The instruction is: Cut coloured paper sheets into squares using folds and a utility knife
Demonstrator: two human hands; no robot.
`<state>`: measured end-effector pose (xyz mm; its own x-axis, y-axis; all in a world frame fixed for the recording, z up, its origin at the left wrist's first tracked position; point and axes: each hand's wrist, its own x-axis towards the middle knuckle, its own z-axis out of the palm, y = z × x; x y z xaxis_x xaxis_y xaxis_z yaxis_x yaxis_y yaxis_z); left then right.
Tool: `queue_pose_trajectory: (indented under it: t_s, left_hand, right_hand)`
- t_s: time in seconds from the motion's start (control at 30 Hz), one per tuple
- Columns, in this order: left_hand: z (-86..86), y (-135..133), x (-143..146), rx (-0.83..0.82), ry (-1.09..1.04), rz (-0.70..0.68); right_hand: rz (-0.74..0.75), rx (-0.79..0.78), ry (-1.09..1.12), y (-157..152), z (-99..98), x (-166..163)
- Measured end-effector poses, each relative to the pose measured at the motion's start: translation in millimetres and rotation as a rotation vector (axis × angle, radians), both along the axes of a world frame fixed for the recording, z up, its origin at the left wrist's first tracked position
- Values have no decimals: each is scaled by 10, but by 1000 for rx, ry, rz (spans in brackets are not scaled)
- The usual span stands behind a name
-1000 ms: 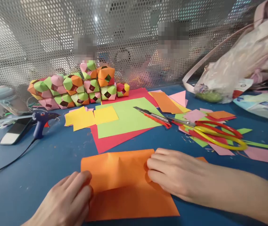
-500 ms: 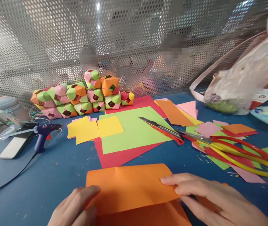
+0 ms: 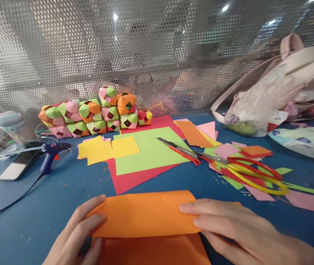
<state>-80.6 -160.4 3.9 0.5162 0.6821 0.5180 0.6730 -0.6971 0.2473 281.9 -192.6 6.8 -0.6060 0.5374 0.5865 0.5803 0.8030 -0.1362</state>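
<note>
An orange sheet of paper [image 3: 145, 215] lies in front of me, its far part bent over toward me above a lower, darker orange layer. My left hand [image 3: 81, 232] grips its left edge, with the fingertips on top near the far left corner. At the right edge, my right hand [image 3: 228, 224] has its fingers on the paper's upper face and the thumb tucked underneath. Beyond the paper, a light green sheet [image 3: 145, 158] rests on a red sheet [image 3: 120, 180]. On them lies a utility knife [image 3: 179, 149] with a red handle.
Scissors [image 3: 253, 173] with red and yellow handles lie on paper scraps at right. Yellow squares [image 3: 96, 151] and a blue glue gun [image 3: 49, 156] are at left. Folded paper balls [image 3: 90, 114] are stacked before a perforated metal screen [image 3: 157, 44]. A bag [image 3: 272, 88] stands back right.
The folded edge of the orange paper is drawn slightly nearer and flatter. My left hand has slid up along the left edge with its fingers spread more. The view has turned a little right.
</note>
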Motion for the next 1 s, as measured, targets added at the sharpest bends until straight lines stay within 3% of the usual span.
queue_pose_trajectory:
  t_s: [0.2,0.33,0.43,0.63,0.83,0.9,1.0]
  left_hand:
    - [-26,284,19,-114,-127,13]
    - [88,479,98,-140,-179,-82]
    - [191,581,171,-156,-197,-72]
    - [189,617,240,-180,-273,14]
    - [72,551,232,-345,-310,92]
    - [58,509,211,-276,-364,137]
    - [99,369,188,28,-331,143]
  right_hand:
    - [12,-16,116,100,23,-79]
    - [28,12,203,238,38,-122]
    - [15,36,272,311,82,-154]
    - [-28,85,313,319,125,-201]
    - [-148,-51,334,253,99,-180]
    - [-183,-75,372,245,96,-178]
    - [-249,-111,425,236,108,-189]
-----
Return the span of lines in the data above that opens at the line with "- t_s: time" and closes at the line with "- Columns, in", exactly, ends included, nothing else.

- t_s: time in seconds from the motion's start (control at 30 Hz), one per tuple
- Columns, in this order: left_hand: z (-86..86), y (-135..133), x (-143..146), rx (-0.83..0.82), ry (-1.09..1.04), rz (-0.70..0.68); right_hand: rz (-0.74..0.75), rx (-0.79..0.78), ry (-1.09..1.12), y (-157..152), z (-99..98), x (-166..163)

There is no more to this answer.